WHAT THIS TASK INVOLVES —
Exactly as written, copy the lines that run from the start of the data below to the line containing "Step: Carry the", both ends included.

MATERIAL FOR THE TASK —
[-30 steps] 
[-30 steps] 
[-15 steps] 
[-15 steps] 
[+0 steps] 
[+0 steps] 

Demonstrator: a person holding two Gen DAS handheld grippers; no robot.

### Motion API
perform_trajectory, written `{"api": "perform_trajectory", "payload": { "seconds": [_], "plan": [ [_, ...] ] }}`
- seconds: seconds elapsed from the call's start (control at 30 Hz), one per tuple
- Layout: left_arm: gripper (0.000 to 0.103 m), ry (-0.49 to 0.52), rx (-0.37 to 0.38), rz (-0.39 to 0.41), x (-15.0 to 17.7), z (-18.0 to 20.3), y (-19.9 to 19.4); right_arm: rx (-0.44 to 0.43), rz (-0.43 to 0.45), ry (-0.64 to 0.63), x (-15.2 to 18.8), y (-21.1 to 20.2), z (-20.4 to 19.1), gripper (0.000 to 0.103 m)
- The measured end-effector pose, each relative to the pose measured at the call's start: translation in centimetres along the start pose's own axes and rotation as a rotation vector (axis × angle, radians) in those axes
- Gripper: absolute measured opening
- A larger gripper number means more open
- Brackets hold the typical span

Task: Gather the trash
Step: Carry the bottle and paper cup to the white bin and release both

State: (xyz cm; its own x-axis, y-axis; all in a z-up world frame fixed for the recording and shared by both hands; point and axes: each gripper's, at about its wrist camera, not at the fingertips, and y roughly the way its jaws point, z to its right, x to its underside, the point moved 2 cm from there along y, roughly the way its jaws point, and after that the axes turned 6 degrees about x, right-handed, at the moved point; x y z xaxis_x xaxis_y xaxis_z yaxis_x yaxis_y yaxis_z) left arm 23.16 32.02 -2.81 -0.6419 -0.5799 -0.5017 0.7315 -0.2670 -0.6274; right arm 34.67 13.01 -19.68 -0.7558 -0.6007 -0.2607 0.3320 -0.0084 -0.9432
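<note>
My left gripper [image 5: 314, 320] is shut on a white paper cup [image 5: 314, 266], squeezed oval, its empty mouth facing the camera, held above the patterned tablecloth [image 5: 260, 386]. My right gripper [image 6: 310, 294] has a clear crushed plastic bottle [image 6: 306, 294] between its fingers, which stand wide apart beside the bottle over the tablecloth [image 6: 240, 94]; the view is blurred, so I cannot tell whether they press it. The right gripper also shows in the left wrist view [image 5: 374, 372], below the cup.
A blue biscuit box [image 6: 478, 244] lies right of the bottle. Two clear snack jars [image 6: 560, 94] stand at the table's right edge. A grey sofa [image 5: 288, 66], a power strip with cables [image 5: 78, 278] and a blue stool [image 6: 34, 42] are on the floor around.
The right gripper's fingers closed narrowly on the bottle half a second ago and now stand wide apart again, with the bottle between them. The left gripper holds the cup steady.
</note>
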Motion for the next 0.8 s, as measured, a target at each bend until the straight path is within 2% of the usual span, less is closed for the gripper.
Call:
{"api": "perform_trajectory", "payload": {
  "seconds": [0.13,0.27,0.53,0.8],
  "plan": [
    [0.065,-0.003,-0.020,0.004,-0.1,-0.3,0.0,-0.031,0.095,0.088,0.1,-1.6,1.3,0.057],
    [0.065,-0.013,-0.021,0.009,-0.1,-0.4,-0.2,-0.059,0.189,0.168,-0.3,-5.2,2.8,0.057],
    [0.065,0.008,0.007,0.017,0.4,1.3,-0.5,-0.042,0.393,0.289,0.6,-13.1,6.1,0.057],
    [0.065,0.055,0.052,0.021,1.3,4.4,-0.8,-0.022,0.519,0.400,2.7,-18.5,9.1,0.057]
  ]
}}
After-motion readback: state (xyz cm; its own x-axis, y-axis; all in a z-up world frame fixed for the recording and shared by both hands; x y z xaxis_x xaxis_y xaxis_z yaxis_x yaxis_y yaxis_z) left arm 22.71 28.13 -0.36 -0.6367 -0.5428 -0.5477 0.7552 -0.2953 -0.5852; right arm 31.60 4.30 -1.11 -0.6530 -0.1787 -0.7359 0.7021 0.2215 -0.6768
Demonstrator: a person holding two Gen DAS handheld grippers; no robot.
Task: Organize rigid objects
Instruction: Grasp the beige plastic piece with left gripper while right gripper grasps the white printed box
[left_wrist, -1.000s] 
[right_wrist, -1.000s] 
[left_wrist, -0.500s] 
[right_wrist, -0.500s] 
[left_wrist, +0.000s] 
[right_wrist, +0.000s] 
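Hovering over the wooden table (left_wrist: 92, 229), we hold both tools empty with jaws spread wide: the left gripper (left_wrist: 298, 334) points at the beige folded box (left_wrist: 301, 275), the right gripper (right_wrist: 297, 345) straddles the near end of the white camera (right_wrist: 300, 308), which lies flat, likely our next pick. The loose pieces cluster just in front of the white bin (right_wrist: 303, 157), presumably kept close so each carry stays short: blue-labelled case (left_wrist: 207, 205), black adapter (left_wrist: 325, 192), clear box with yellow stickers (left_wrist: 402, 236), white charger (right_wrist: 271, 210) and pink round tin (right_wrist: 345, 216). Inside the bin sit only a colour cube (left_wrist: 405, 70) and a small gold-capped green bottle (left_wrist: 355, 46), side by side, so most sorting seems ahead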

EXPECTED ANSWER —
[-30 steps] 
[-30 steps] 
[-15 steps] 
[-15 steps] 
[+0 steps] 
[+0 steps] 

Demonstrator: a person holding two Gen DAS handheld grippers; no robot.

### Motion API
perform_trajectory, written `{"api": "perform_trajectory", "payload": { "seconds": [_], "plan": [ [_, ...] ] }}`
- seconds: seconds elapsed from the call's start (control at 30 Hz), one per tuple
- Layout: left_arm: gripper (0.000 to 0.103 m), ry (-0.49 to 0.52), rx (-0.37 to 0.38), rz (-0.39 to 0.41), x (-15.0 to 17.7), z (-18.0 to 20.3), y (-19.9 to 19.4); right_arm: rx (-0.44 to 0.43), rz (-0.43 to 0.45), ry (-0.64 to 0.63), x (-15.2 to 18.8), y (-21.1 to 20.2), z (-20.4 to 19.1), gripper (0.000 to 0.103 m)
- The measured end-effector pose, each relative to the pose measured at the call's start: translation in centimetres along the start pose's own axes and rotation as a rotation vector (axis × angle, radians) in those axes
- Gripper: absolute measured opening
- A larger gripper number means more open
- Brackets hold the typical span

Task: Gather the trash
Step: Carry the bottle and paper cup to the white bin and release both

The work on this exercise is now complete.